Word for word, the records below are to be set down again.

☆ ☆ ☆ ☆

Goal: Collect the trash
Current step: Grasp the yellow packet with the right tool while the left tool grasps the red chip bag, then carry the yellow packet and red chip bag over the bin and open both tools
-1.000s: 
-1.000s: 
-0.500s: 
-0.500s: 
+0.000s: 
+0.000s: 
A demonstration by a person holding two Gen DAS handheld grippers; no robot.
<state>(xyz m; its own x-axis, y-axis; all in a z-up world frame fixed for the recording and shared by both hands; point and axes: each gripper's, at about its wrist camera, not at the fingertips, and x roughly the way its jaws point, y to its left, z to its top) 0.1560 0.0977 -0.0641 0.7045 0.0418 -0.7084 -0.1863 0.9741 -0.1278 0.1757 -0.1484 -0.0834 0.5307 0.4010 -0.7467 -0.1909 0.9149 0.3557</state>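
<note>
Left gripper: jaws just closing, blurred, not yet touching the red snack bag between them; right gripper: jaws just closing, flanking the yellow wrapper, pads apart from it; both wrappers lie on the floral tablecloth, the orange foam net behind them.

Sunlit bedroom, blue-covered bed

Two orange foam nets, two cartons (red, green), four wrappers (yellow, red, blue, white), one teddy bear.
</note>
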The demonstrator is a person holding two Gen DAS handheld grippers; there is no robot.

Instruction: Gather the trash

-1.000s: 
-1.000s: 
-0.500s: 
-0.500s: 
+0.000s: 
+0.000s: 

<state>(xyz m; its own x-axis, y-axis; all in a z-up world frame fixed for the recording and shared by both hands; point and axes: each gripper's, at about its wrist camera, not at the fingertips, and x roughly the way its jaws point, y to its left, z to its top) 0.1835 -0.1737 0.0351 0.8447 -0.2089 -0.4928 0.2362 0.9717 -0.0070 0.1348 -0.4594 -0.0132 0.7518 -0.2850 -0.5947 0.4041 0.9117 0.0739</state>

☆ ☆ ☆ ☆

**Completed exercise**:
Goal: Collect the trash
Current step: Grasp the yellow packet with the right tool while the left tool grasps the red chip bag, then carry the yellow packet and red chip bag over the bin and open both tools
-1.000s: 
-1.000s: 
-0.500s: 
-0.500s: 
+0.000s: 
+0.000s: 
A demonstration by a person holding two Gen DAS handheld grippers; no robot.
<state>(xyz m; its own x-axis, y-axis; all in a z-up world frame fixed for the recording and shared by both hands; point and axes: each gripper's, at about its wrist camera, not at the fingertips, and x roughly the way its jaws point, y to its left, z to its top) 0.1560 0.0977 -0.0641 0.7045 0.0418 -0.7084 -0.1863 0.9741 -0.1278 0.1757 -0.1484 -0.0834 0.5307 0.4010 -0.7467 -0.1909 0.9149 0.3557</state>
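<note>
Left gripper: jaws just closing, blurred, not yet touching the red snack bag between them; right gripper: jaws just closing, flanking the yellow wrapper, pads apart from it; both wrappers lie on the floral tablecloth, the orange foam net behind them.

Sunlit bedroom, blue-covered bed

Two orange foam nets, two cartons (red, green), four wrappers (yellow, red, blue, white), one teddy bear.
</note>
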The demonstrator is a person holding two Gen DAS handheld grippers; there is no robot.

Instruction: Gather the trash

-1.000s: 
-1.000s: 
-0.500s: 
-0.500s: 
+0.000s: 
+0.000s: 

<state>(xyz m; its own x-axis, y-axis; all in a z-up world frame fixed for the recording and shared by both hands; point and axes: each gripper's, at about its wrist camera, not at the fingertips, and x roughly the way its jaws point, y to its left, z to its top) 0.1835 -0.1737 0.0351 0.8447 -0.2089 -0.4928 0.2362 0.9717 -0.0070 0.1348 -0.4594 -0.0132 0.7518 -0.2850 -0.5947 0.4041 0.9117 0.0739</state>

The answer stands, and there is nothing more to add.